Task requirements:
Print nothing except the lines of the listing below from the line with "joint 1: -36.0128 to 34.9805" to the line with "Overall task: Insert", each exactly as written, both ends included.

Dataset:
—————

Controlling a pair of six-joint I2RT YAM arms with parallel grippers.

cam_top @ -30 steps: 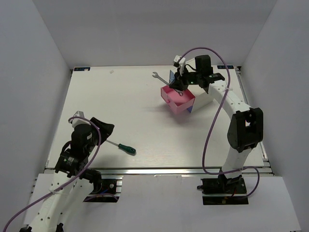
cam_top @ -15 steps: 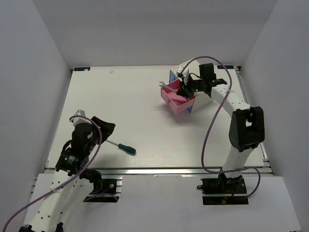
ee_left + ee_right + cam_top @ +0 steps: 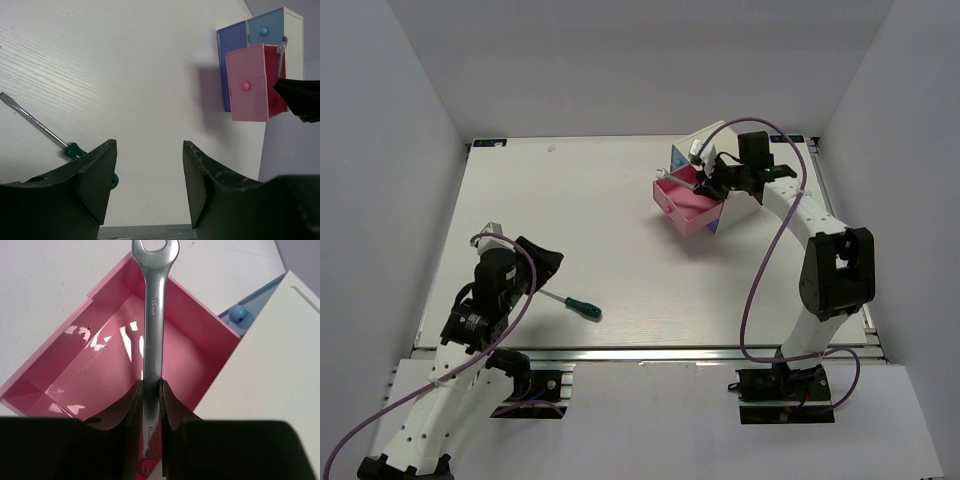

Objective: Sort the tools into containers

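Since a second ago, your right gripper (image 3: 151, 390) has carried the wrench (image 3: 152, 315) from above the table behind the cabinet (image 3: 270, 355) in over the open pink drawer (image 3: 100, 365), and its head has come closer to the drawer. The fingers are clamped tight on the wrench's lower shank. Its long axis runs straight out from them, open-end head leading. In the top view it points left across the drawer mouth. You cannot tell whether it touches the drawer. The light blue drawer (image 3: 239, 314) beside it is closed. Your left gripper (image 3: 149, 170) has barely shifted. Its fingers are spread wide and hold nothing. The green-handled screwdriver (image 3: 35, 122) lies where it was on the table (image 3: 580, 220), handle just beside one finger and flat tip pointing away.
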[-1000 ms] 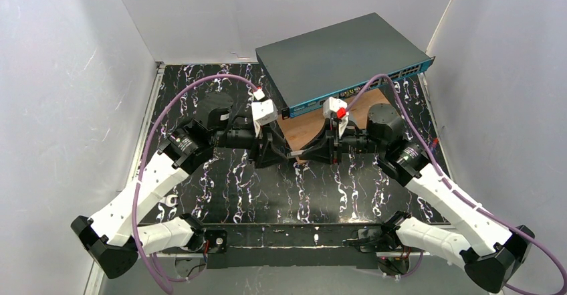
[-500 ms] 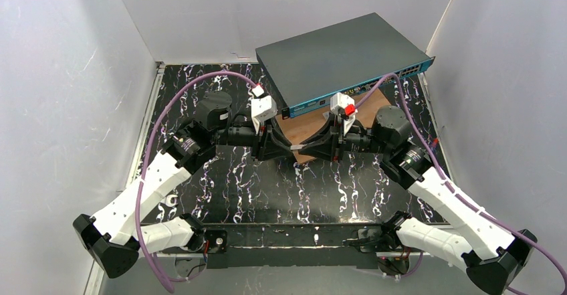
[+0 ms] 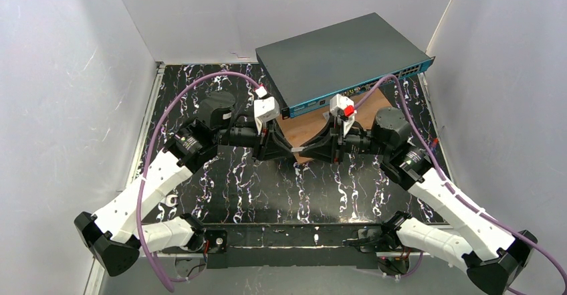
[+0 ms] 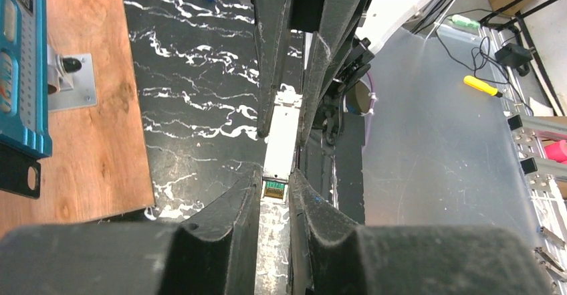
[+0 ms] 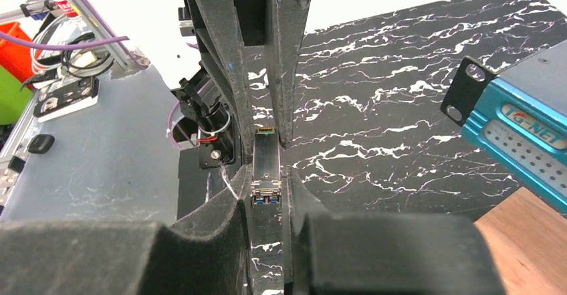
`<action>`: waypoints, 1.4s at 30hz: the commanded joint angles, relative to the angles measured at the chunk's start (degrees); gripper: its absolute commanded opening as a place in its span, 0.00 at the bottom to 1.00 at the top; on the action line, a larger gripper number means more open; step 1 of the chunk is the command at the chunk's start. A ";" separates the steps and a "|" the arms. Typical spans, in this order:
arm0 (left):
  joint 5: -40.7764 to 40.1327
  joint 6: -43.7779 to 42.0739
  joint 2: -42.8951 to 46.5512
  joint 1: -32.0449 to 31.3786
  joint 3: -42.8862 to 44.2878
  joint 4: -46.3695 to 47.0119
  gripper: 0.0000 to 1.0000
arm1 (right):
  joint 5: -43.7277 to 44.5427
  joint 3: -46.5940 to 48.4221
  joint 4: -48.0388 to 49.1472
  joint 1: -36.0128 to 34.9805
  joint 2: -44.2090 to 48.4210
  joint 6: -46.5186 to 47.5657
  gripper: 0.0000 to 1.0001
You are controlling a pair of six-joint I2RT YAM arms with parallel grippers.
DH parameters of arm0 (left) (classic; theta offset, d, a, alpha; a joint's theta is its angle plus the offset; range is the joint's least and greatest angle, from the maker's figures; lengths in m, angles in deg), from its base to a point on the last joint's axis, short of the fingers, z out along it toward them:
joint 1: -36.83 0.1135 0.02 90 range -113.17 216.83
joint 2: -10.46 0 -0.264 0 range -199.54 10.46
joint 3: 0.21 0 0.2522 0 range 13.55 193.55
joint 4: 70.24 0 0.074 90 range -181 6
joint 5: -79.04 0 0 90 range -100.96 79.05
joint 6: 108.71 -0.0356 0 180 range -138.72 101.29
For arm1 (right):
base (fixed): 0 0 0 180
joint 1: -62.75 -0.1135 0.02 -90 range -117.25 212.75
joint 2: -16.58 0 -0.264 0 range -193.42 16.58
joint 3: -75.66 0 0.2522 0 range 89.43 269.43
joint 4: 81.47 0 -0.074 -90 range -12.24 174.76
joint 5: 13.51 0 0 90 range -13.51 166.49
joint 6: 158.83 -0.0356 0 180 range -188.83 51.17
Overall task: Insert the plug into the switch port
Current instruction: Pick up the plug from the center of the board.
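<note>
The plug (image 4: 275,149) is being held in the air between the two grippers, which are being presented tip to tip above the black marbled table (image 3: 254,188), at the near edge of the wooden board (image 3: 302,126). It is a slim silver metal body, and it is being supported lengthwise along the line joining the two wrists.

The left gripper (image 4: 274,176) is being pressed onto the end of the plug that carries the gold contacts. Both of its fingers (image 4: 227,208) are lying against the plug's sides in the left wrist view, so this end is being grasped.

The right gripper (image 5: 266,176) is being clenched on the opposite end (the end with the small latch). Its fingers (image 5: 220,205) are flanking the plug closely, with no gap showing in the right wrist view.

The switch (image 3: 341,47) is being carried on the wooden board, at the far right of the table, with its teal front strip turned toward the arms and angled to the right. The plug is being kept near this strip but apart from it, outside every socket. A black mounting ear (image 5: 465,91) is showing at the left end of the strip.

A purple cable (image 3: 194,84) is being looped over the left arm.
</note>
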 commanded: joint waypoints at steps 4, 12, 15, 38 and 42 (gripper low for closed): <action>-4.30 -7.38 -1.19 -0.03 6.09 -12.30 0.00 | 0.51 5.71 -9.14 0.04 -1.64 6.69 0.34; -4.10 -9.53 -2.25 -0.01 7.98 -15.83 0.00 | 0.68 6.70 -10.41 0.05 -2.64 7.18 0.54; -3.81 -9.73 -2.48 -0.03 8.25 -16.34 0.00 | 0.03 6.85 -9.50 0.04 -3.06 6.80 0.57; -1.25 -10.19 -5.31 -0.68 10.20 -17.70 0.00 | -3.99 8.33 -6.46 0.04 -6.86 6.06 0.46; -1.26 -10.39 -5.23 -0.71 10.38 -17.70 0.00 | -4.42 8.38 -6.45 0.01 -7.18 6.05 0.41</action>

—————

Reply to the task:
  joint 1: -36.0128 to 34.9805
  joint 2: -44.2090 to 48.4210
  joint 6: -46.5186 to 47.5657
  gripper: 0.0000 to 1.0001
You are controlling a pair of six-joint I2RT YAM arms with parallel grippers.
DH parameters of arm0 (left) (classic; theta offset, d, a, alpha; a joint's theta is its angle plus the offset; range is the joint's least and greatest angle, from the maker's figures; lengths in m, angles in deg), from its base to a point on the last joint's axis, short of the fingers, z out along it toward them:
joint 1: -36.83 0.1135 0.02 90 range -113.17 216.83
joint 2: -10.46 0 -0.264 0 range -199.54 10.46
joint 3: 0.21 0 0.2522 0 range 13.55 193.55
joint 4: 70.24 0 0.074 90 range -181 6
joint 5: -79.04 0 0 90 range -100.96 79.05
joint 6: 108.71 -0.0356 0 180 range -138.72 101.29
For arm1 (right):
base (fixed): 0 0 0 180
joint 1: -62.75 -0.1135 0.02 -90 range -117.25 212.75
joint 2: -16.58 0 -0.264 0 range -193.42 16.58
joint 3: -75.66 0 0.2522 0 range 89.43 269.43
joint 4: 81.47 0 -0.074 -90 range -12.24 174.76
joint 5: 13.51 0 0 90 range -13.51 166.49
joint 6: 158.83 -0.0356 0 180 range -188.83 51.17
Overall task: Insert the plug into the switch port

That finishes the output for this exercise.